Task objective
From the first line to the last, please reproduce the material exactly, skipping the pictures.

### Given data

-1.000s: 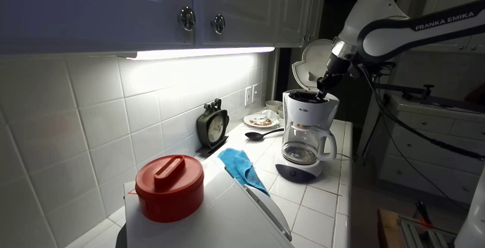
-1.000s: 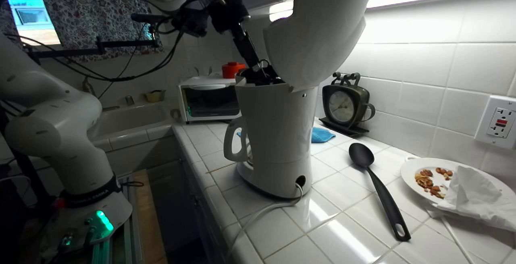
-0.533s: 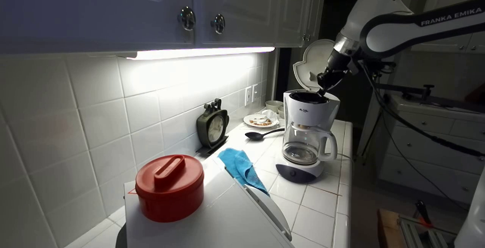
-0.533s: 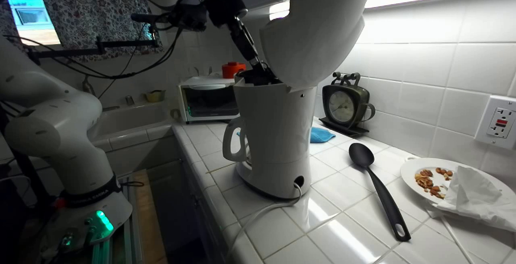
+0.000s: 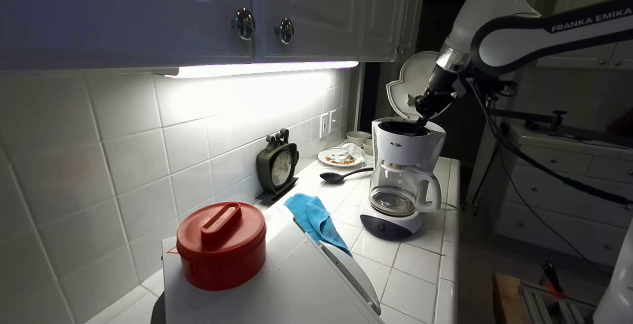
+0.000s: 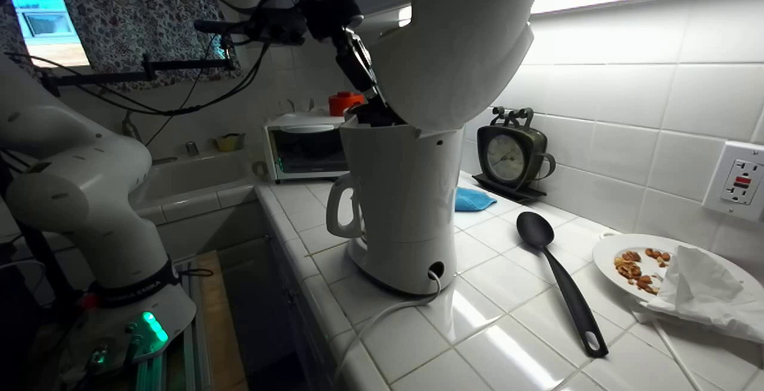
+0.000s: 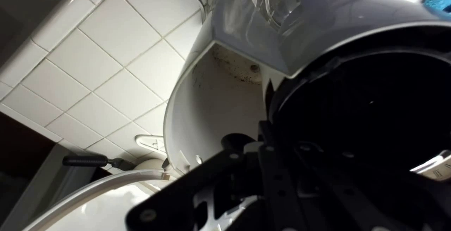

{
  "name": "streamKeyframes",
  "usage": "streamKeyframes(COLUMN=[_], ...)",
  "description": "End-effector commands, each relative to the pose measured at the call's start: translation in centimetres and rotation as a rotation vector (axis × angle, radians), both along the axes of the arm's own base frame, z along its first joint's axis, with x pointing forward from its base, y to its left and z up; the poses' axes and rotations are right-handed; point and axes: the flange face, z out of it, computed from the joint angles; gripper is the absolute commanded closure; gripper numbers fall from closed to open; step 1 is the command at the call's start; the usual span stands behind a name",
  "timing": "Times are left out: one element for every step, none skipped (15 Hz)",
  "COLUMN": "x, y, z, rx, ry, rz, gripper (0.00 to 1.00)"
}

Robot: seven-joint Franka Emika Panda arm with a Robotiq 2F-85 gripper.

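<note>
A white coffee maker [image 5: 403,146] stands on the tiled counter with its lid [image 5: 414,84] raised. It also shows in an exterior view [image 6: 406,206] and the wrist view [image 7: 211,118]. A black round basket [image 7: 370,86] sits in its open top. A glass carafe [image 5: 393,199] stands in its base. My gripper [image 5: 422,120] points down at the basket's edge, close under the raised lid [image 6: 459,57]. In the wrist view the dark fingers [image 7: 286,137] are near each other at the rim. Shadow hides whether they pinch the rim.
A red lidded pot [image 5: 222,252] sits on a white toaster oven [image 5: 292,284]. A blue cloth [image 5: 316,220], a green clock-like scale [image 5: 277,165], a black spoon [image 6: 570,286] and a plate [image 6: 606,265] with nuts lie around. Cabinets [image 5: 306,12] overhang the counter.
My gripper has risen slightly out of the coffee maker's top and shifted a little. The coffee maker, with its lid, has slid slightly across the counter in the same direction.
</note>
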Motion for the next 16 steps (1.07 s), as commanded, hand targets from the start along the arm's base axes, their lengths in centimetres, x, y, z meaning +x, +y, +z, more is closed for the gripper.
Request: streamKeyframes(x=[-0.5,-0.6,-0.7,-0.8,-1.0,-1.2,-1.4,-1.7,-2.0,-2.2,-2.5,-2.9,-3.3,-3.7,-4.3,-4.9], y=[0.8,0.9,1.0,1.2,1.4,1.6,1.9,2.1,2.4,2.7,3.0,3.1,3.2,3.1,3.0,2.8], z=[-0.4,-0.5,-0.5,-0.4,-0.2,0.2,0.6,1.2,1.9,2.6,3.2,3.8,4.3,4.7,5.1,5.5], rx=[0.05,0.061,0.068,0.068,0.063,0.057,0.047,0.032,-0.002,-0.017,-0.034,-0.047,-0.067,-0.083,-0.102,-0.127], ry=[0.021,0.027,0.035,0.04,0.044,0.043,0.043,0.04,0.035,0.033,0.027,0.025,0.033,0.051,0.067,0.086], rz=[-0.008,-0.009,-0.016,-0.017,-0.018,-0.016,-0.01,0.004,0.029,0.055,0.088,0.126,0.172,0.199,0.232,0.269], gripper=[0.64,0.58,0.5,0.44,0.37,0.3,0.23,0.15,0.09,0.02,0.0,0.0,0.0,0.0,0.0,0.0])
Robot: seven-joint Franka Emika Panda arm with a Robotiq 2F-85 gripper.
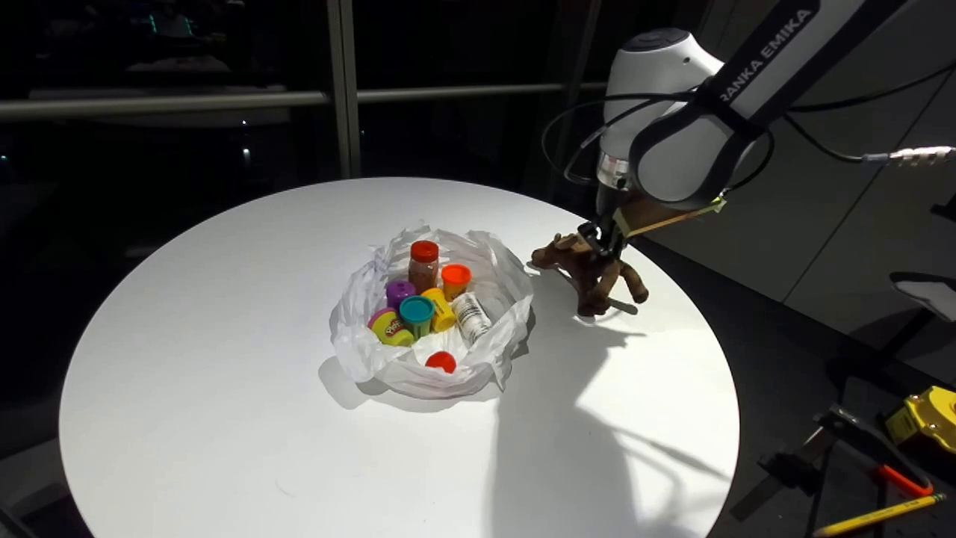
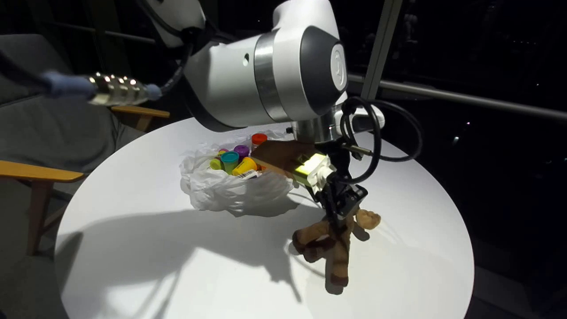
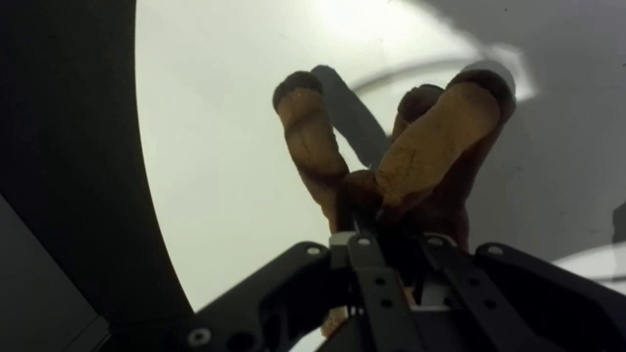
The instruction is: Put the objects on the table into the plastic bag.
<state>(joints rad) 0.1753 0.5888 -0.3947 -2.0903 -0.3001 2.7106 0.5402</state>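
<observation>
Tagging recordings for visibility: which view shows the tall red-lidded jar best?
An exterior view: the tall red-lidded jar is mostly unblocked. In an exterior view where a brown panel intrudes, mainly its lid shows. The wrist view lacks the jar.

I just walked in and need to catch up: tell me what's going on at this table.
A white robot arm has its black gripper closed on a brown plush animal over a round white table. The animal is outside the open, crumpled whitish plastic bag. In the bag lie a teal-lidded tub, a purple cylinder, a red-lidded jar, a white labelled container and other small tubs. Whether the animal touches the table, I can't tell.
</observation>
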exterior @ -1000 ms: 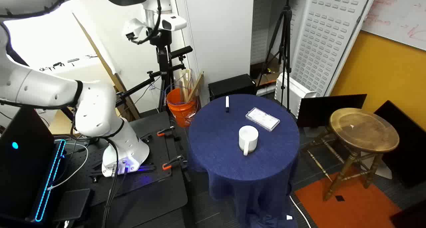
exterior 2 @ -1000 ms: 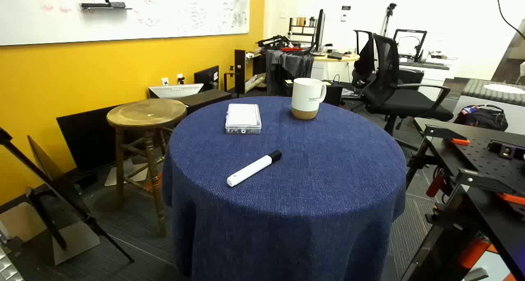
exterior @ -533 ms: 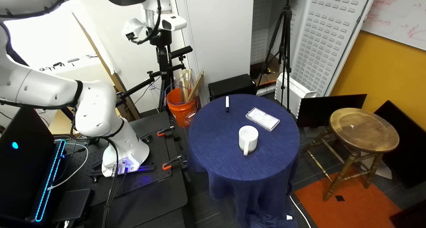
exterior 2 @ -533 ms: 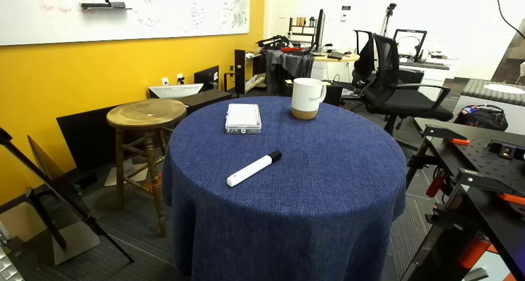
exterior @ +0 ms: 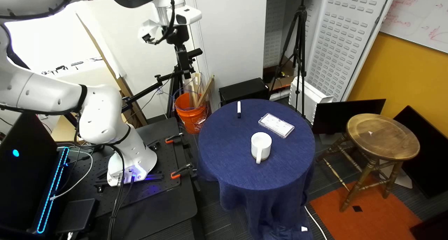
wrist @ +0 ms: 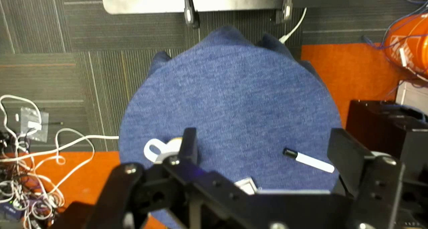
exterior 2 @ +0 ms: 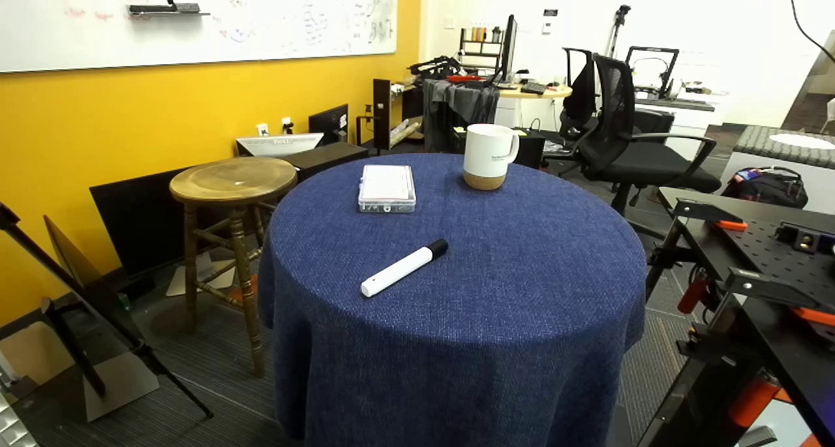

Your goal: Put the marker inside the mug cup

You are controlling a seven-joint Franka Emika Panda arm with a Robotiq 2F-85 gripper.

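Currently, I find my gripper (wrist: 263, 143) spread wide, holding nothing; in an exterior view, the marker (exterior: 239, 109) lies at eleven o'clock from the mug (exterior: 261, 146).

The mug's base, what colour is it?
The base is tan-brown, below the white of the mug; it shows best in an exterior view.
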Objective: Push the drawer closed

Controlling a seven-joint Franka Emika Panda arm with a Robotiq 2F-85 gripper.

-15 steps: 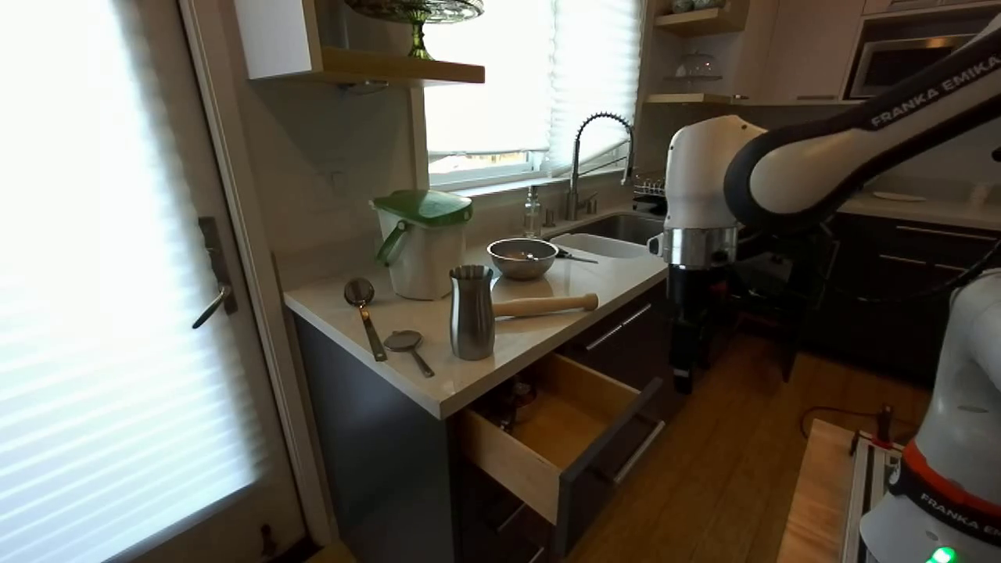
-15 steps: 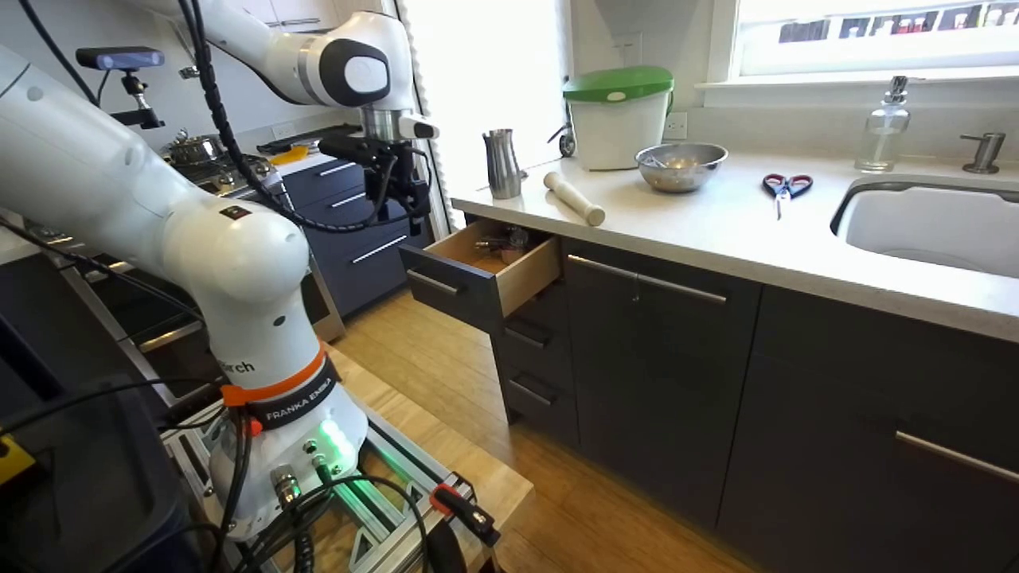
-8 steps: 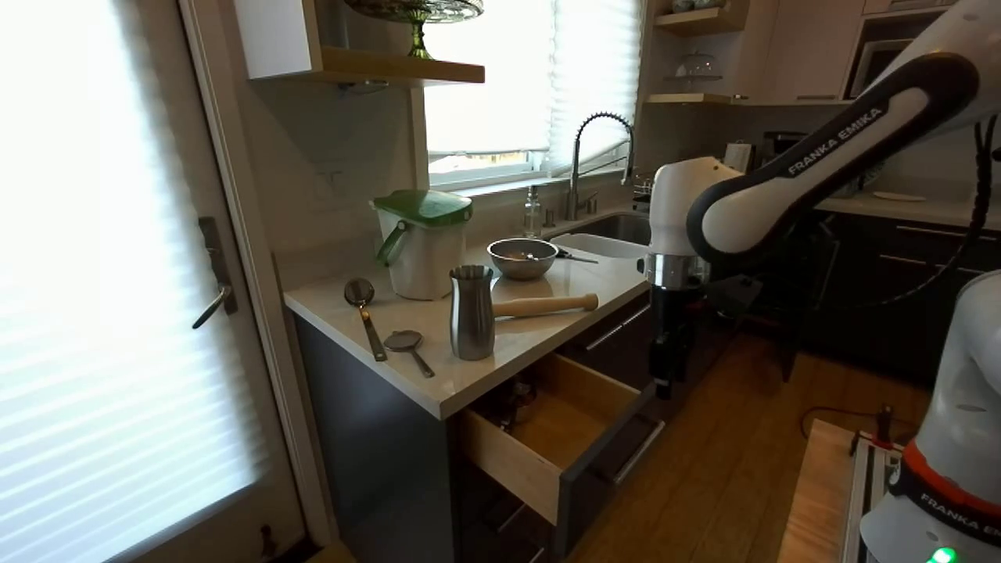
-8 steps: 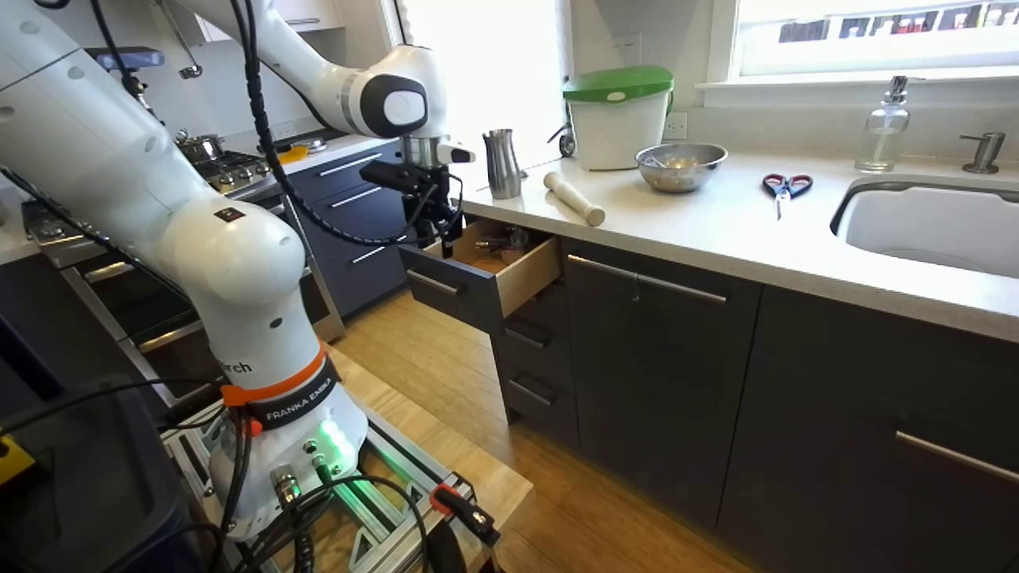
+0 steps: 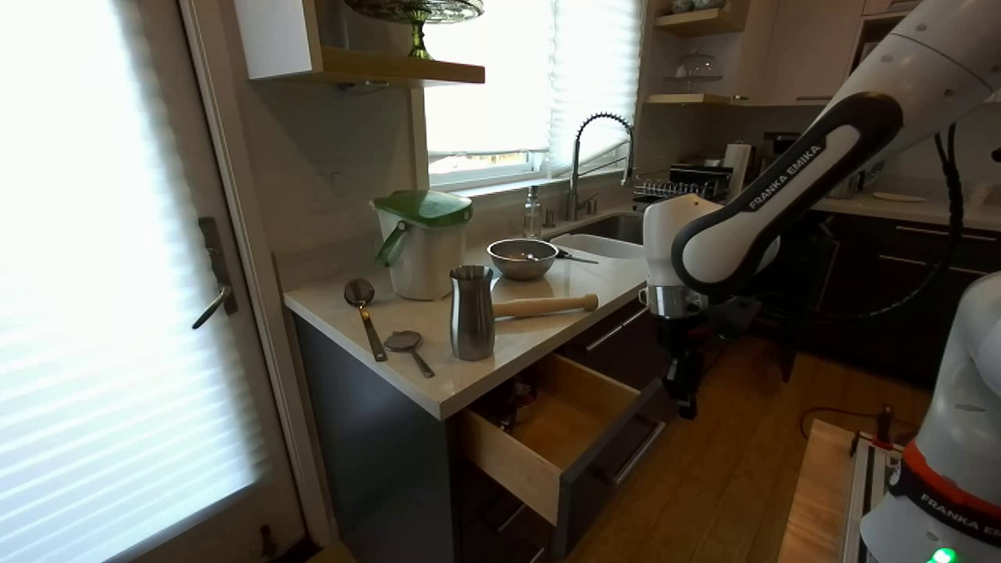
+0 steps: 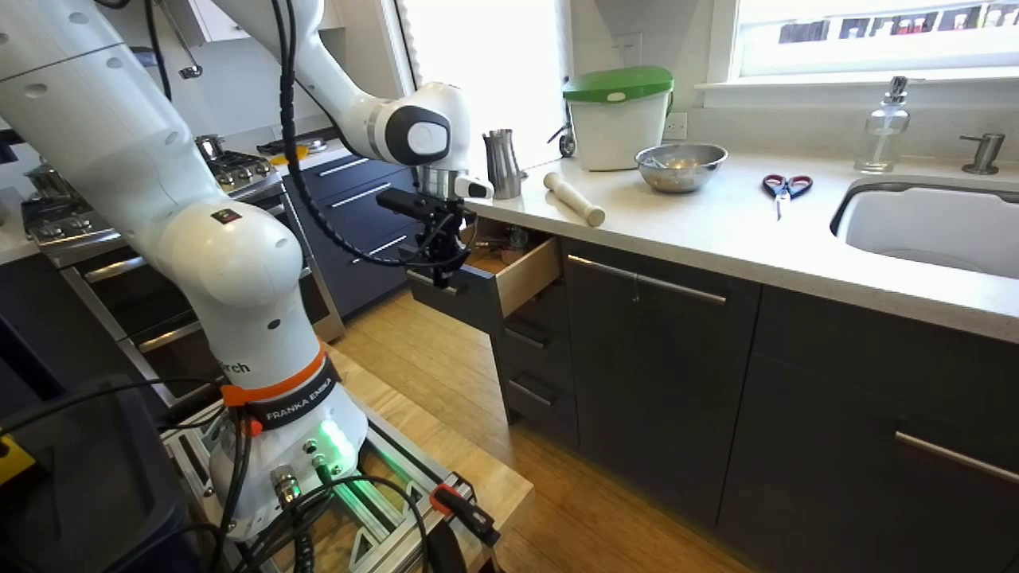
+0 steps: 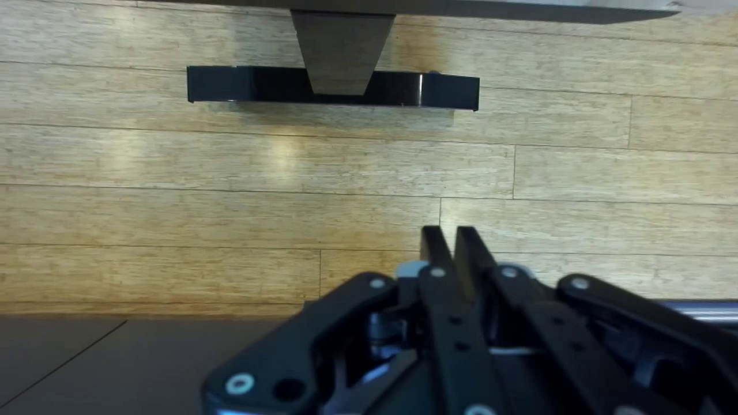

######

Final answer
-1.000s: 
-1.000s: 
-0.533s: 
-0.533s: 
+0.000s: 
+0.000s: 
+0.000s: 

{
  "name": "streamKeyframes",
  "usage": "streamKeyframes(COLUMN=[_], ...)",
  "description": "End-effector commands, each relative to the pose measured at the call's start: translation in centimetres and rotation as a rotation vector (axis × angle, radians), both along the axes of the arm's own base frame, z along its first joint's axis, with x pointing forward from its base, y to its left and z up; the poses' axes and rotations are right-handed; point and axes: the flange face, z out of it, computed from the joint angles; gripper is the absolute commanded closure; gripper numbers fall from closed to open; step 1 is the command at the call's start; the usual span stands behind a name",
  "timing": "Times are left out: one element for every step, none skipped (15 Hz)",
  "COLUMN": "x, y, z, rx, ry, rz, gripper (0.00 to 1.00)"
}

Robot: seven-joint Franka Emika Panda arm with a Robotiq 2F-85 gripper.

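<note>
A white coffee maker [image 5: 403,146] stands on the tiled counter with its lid [image 5: 414,84] raised. It also shows in an exterior view [image 6: 406,206] and the wrist view [image 7: 211,118]. A black round basket [image 7: 370,86] sits in its open top. A glass carafe [image 5: 393,199] stands in its base. My gripper [image 5: 422,120] points down at the basket's edge, close under the raised lid [image 6: 459,57]. In the wrist view the dark fingers [image 7: 286,137] are near each other at the rim. Shadow hides whether they pinch the rim.
A red lidded pot [image 5: 222,252] sits on a white toaster oven [image 5: 292,284]. A blue cloth [image 5: 316,220], a green clock-like scale [image 5: 277,165], a black spoon [image 6: 570,286] and a plate [image 6: 606,265] with nuts lie around. Cabinets [image 5: 306,12] overhang the counter.
My gripper has risen slightly out of the coffee maker's top and shifted a little. The coffee maker, with its lid, has slid slightly across the counter in the same direction.
</note>
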Motion for the next 16 steps (1.07 s), as commanded, hand targets from the start along the arm's base axes, their lengths in centimetres, x, y, z meaning +x, +y, +z, more is closed for the gripper.
Request: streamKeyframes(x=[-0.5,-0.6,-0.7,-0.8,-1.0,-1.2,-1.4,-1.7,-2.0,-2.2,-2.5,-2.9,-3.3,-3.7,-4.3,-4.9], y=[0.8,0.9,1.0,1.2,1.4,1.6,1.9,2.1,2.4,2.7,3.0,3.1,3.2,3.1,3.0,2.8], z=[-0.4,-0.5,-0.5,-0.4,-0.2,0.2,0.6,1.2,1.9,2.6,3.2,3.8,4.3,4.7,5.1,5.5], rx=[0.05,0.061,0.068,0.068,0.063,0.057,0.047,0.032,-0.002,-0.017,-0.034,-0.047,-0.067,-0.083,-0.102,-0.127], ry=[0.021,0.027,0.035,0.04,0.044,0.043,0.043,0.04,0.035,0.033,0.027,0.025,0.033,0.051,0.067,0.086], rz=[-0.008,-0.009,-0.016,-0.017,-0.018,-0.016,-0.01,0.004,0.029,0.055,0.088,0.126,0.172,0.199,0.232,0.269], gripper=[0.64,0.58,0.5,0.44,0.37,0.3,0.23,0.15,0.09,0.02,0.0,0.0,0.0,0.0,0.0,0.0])
Robot: seven-joint Franka Emika Panda arm with a Robotiq 2F-85 gripper.
The instruction is: Put the objects on the table into the plastic bag.
<state>(joints rad) 0.1753 0.5888 -0.3947 -2.0903 -0.3001 2.7106 0.5402</state>
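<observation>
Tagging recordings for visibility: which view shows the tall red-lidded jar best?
An exterior view: the tall red-lidded jar is mostly unblocked. In an exterior view where a brown panel intrudes, mainly its lid shows. The wrist view lacks the jar.

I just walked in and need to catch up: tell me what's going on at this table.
A white robot arm has its black gripper closed on a brown plush animal over a round white table. The animal is outside the open, crumpled whitish plastic bag. In the bag lie a teal-lidded tub, a purple cylinder, a red-lidded jar, a white labelled container and other small tubs. Whether the animal touches the table, I can't tell.
</observation>
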exterior @ -1000 ms: 
exterior 2 @ -1000 ms: 
exterior @ -533 ms: 
exterior 2 @ -533 ms: 
exterior @ +0 ms: 
wrist @ +0 ms: 
exterior 2 @ +0 ms: 

Your goal: Put the marker inside the mug cup

You are controlling a seven-joint Franka Emika Panda arm with a Robotiq 2F-85 gripper.

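Currently, I find my gripper (wrist: 263, 143) spread wide, holding nothing; in an exterior view, the marker (exterior: 239, 109) lies at eleven o'clock from the mug (exterior: 261, 146).

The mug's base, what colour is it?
The base is tan-brown, below the white of the mug; it shows best in an exterior view.
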Objective: Push the drawer closed

Controlling a seven-joint Franka Emika Panda arm with a Robotiq 2F-85 gripper.

-15 steps: 
-15 steps: 
-8 steps: 
-8 steps: 
+0 steps: 
+0 steps: 
+0 steps: 

What appears above is the complete answer to the exercise.